M. de Mora retourna en Espagne. Julie lui écrivait chaque jour, attendait les réponses avec une impatience fébrile et, les jours de courrier, envoyait à la poste le bon d’Alembert pour les recevoir quelques heures plus tôt. Le chagrin la rendait dure et blessante. Sa tendresse pour d’Alembert se changeait en éloignement et en aversion. Il faisait tout pour la distraire et combattre son humeur inégale et chagrine. Il la conduisit un jour à un dîner littéraire ; elle y rencontra M. de Guibert, dont les succès ou, pour parler mieux, les promesses attiraient alors tous les regards.

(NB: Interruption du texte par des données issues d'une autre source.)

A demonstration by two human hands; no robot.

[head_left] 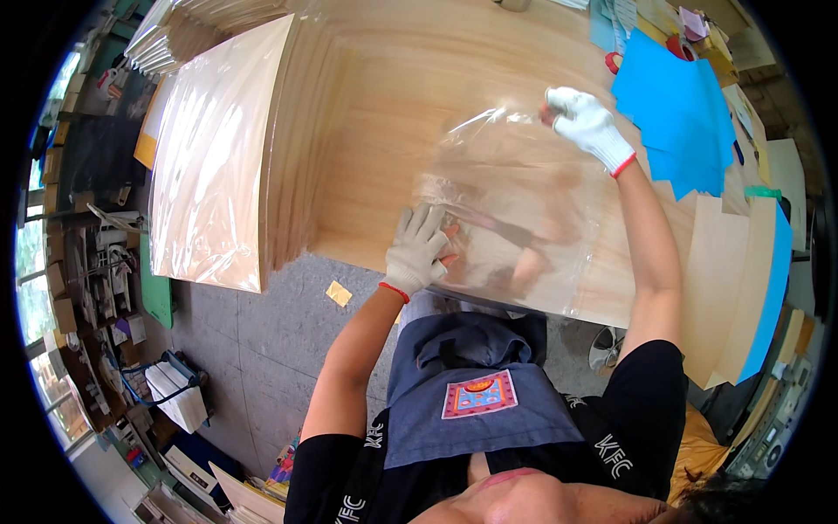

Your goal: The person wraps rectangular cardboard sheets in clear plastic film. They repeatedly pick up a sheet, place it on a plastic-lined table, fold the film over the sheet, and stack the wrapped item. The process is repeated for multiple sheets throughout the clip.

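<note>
A clear plastic bag (524,223) lies spread over the pale wooden tabletop in front of me, shiny and wrinkled. My right hand (587,127), in a white knit glove with a red cuff and bare fingertips, is closed at the bag's far right part, fingers curled in a pinch. At the bag's left side, my left hand (417,248) rests in a matching glove, its fingers outstretched and slightly apart, touching the film near the table's front edge. To its left stands a tall stack of film-wrapped wooden boards (214,157), the top one facing up.
Blue sheets (676,113) lie at the far right, with a red tape roll (614,62) beside them. Pale boards with a blue edge (738,288) stand at the right. More wrapped boards (179,35) are at the back left. A yellow scrap (339,293) lies on the grey floor.
</note>
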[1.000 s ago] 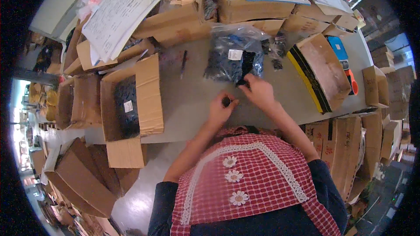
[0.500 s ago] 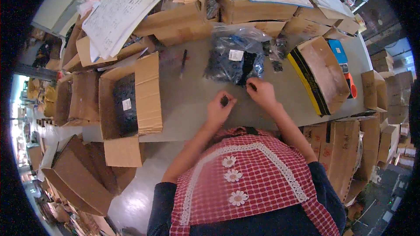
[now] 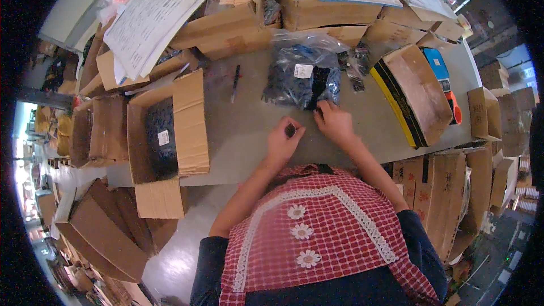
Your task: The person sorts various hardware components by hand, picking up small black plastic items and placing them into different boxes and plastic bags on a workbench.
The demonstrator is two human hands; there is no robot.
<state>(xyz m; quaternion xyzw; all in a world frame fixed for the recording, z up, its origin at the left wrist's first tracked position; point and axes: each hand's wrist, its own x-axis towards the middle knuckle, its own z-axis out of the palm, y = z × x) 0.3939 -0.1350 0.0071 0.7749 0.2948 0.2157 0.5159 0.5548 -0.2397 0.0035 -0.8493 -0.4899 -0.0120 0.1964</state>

Ses admirateurs sur ses premiers essais en divers genres prédisaient en lui, tout ensemble, le successeur de Bossuet, de Corneille et de Condé : il ne remplaça que M. de Mora dans le cœur de Mlle de Lespinasse.

Le lendemain de sa première rencontre, Mlle de Lespinasse déjà vaincue écrivait à Condorcet : « J’ai fait connaissance avec M. de Guibert, il me plaît beaucoup ; son âme se peint dans tout ce qu’il dit, il a de la force, de l’élévation, il ne ressemble à personne ».

Quelques jours après, dans une autre lettre à Condorcet :

« Je voudrais que vous lussiez le discours préliminaire de l’ouvrage de M. de Guibert, je suis sûre qu’il vous ferait grand plaisir. »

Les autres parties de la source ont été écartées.